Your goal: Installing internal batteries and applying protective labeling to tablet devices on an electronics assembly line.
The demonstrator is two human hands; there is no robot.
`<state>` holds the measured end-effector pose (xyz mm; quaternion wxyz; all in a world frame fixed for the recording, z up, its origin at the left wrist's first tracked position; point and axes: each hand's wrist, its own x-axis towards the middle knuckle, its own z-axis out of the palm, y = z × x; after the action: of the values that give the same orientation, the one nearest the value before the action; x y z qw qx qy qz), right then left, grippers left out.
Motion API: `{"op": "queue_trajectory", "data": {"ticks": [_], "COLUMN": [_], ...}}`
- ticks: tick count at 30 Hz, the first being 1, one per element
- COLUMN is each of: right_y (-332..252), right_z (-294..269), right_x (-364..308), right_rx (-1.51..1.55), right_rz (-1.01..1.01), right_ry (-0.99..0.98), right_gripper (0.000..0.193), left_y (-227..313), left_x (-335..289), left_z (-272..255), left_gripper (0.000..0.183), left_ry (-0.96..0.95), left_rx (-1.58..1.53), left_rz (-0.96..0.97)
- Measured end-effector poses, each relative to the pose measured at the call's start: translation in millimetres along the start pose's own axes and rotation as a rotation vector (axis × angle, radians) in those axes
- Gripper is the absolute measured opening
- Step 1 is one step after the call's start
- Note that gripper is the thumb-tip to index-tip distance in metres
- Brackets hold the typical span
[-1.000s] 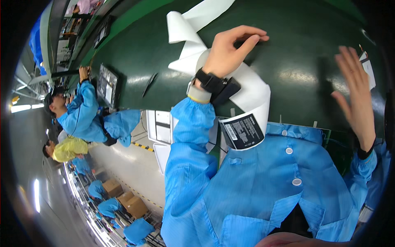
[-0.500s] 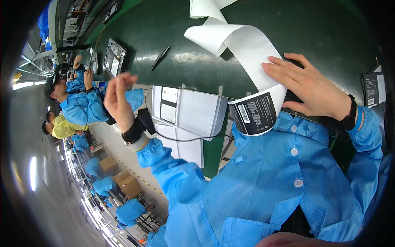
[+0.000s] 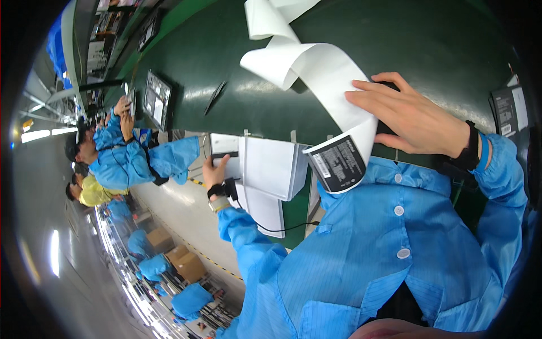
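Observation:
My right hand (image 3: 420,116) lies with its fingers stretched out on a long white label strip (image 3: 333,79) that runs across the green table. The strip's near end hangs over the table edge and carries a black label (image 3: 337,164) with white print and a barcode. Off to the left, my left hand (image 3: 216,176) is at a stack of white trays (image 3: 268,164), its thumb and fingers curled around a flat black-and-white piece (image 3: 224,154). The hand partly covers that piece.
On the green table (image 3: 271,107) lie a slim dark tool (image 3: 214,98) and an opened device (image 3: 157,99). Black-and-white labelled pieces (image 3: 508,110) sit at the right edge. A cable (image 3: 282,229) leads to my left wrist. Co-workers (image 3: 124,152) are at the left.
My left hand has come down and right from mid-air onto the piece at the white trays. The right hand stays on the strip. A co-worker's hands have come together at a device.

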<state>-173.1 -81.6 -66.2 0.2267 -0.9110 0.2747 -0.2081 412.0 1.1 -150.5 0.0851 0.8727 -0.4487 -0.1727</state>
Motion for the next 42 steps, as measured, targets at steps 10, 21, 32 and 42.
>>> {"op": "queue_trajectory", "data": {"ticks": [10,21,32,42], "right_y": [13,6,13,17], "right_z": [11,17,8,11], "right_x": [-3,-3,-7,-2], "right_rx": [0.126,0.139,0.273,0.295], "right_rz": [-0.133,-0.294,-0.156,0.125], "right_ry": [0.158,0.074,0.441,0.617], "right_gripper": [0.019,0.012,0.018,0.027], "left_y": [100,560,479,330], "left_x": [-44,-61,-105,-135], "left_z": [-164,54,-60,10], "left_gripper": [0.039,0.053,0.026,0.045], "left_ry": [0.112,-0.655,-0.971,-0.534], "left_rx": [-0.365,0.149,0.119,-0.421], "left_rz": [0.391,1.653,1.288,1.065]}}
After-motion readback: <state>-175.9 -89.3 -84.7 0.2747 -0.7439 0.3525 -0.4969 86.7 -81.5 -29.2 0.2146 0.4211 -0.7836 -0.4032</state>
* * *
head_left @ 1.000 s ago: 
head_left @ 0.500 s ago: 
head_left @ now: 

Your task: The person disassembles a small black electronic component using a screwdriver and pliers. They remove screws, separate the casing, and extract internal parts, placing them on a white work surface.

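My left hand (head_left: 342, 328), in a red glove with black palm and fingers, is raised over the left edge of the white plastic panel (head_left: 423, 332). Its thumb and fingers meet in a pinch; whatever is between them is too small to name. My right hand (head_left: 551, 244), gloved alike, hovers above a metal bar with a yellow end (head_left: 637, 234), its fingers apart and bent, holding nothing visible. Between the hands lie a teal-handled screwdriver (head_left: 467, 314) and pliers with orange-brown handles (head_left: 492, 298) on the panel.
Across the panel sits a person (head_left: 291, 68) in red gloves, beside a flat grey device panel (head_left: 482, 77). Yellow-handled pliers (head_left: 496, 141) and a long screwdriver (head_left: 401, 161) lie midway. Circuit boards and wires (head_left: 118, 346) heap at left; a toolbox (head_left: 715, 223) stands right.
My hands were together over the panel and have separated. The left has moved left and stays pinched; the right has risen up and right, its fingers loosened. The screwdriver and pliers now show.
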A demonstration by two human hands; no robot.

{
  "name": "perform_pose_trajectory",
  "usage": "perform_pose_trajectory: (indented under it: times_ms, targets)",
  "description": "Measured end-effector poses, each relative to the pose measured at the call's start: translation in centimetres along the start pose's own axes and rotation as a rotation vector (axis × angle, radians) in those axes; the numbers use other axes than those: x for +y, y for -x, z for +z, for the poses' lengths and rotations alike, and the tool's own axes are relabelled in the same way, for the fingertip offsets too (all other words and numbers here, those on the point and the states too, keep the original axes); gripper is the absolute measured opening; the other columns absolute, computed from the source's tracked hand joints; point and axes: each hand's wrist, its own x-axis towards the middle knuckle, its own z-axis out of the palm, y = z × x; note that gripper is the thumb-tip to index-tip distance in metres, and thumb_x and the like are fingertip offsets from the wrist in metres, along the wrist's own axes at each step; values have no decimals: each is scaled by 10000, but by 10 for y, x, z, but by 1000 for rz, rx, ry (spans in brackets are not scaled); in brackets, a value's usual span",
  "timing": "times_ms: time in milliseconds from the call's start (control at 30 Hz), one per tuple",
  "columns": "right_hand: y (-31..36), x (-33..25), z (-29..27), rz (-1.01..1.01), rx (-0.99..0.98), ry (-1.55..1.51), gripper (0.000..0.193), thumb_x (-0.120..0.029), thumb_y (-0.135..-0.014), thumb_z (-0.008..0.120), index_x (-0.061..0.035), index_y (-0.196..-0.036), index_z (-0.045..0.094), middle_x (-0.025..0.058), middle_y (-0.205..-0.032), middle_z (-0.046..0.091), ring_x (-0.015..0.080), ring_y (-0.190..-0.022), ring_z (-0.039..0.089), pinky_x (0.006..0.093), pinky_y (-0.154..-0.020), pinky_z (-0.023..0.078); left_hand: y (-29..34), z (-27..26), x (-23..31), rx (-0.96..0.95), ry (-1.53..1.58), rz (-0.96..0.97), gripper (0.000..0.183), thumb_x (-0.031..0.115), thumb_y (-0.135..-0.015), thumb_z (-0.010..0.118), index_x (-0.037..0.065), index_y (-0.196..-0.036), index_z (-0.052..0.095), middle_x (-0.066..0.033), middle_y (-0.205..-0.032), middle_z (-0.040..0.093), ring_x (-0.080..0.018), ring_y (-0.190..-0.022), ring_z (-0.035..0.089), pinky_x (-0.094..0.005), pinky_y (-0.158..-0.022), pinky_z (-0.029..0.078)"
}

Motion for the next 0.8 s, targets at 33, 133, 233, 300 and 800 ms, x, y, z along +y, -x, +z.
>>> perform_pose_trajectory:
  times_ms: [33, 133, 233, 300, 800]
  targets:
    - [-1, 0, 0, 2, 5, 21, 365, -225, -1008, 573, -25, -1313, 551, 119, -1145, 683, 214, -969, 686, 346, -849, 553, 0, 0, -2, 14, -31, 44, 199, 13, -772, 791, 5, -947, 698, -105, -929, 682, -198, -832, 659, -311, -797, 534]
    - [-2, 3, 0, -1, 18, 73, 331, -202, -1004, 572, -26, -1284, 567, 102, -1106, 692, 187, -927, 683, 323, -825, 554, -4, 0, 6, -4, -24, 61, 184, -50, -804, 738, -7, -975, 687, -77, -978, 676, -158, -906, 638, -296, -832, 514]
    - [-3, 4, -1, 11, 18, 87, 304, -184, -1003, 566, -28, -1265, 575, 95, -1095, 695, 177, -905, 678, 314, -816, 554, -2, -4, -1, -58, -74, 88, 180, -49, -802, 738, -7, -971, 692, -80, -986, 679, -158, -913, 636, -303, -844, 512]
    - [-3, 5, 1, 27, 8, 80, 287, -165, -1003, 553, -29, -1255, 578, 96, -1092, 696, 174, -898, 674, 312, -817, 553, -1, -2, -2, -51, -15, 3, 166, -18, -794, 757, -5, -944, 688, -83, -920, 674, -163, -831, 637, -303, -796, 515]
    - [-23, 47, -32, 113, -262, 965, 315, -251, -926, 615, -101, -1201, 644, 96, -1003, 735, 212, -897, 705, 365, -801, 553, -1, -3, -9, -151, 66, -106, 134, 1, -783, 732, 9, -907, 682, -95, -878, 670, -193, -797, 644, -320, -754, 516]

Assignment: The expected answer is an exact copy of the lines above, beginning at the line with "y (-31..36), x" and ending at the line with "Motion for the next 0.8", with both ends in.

Solution to the exercise:
  "columns": "right_hand: y (-31..36), x (-33..25), z (-29..27), rz (-1.01..1.01), rx (-0.99..0.98), ry (-1.55..1.51), gripper (0.000..0.193), thumb_x (-0.120..0.029), thumb_y (-0.135..-0.014), thumb_z (-0.008..0.120), index_x (-0.061..0.035), index_y (-0.196..-0.036), index_z (-0.045..0.094), middle_x (-0.025..0.058), middle_y (-0.205..-0.032), middle_z (-0.046..0.091), ring_x (-0.015..0.080), ring_y (-0.190..-0.022), ring_z (-0.039..0.089), pinky_x (0.006..0.093), pinky_y (-0.154..-0.020), pinky_z (-0.023..0.078); left_hand: y (-29..34), z (-27..26), x (-23..31), rx (-0.96..0.95), ry (-1.53..1.58), rz (-0.96..0.97), gripper (0.000..0.183), thumb_x (-0.031..0.115), thumb_y (-0.135..-0.015), thumb_z (-0.010..0.118), index_x (-0.037..0.065), index_y (-0.196..-0.036), index_z (-0.052..0.095), middle_x (-0.066..0.033), middle_y (-0.205..-0.032), middle_z (-0.040..0.093), ring_x (-0.080..0.018), ring_y (-0.190..-0.022), ring_z (-0.035..0.089), pinky_x (-0.094..0.005), pinky_y (-0.158..-0.022), pinky_z (-0.029..0.078)"
}

Motion for the next 0.8 s, targets at 33, 133, 233, 300 and 800 ms, x, y, z along +y, -x, +z.

The exercise closes with this answer.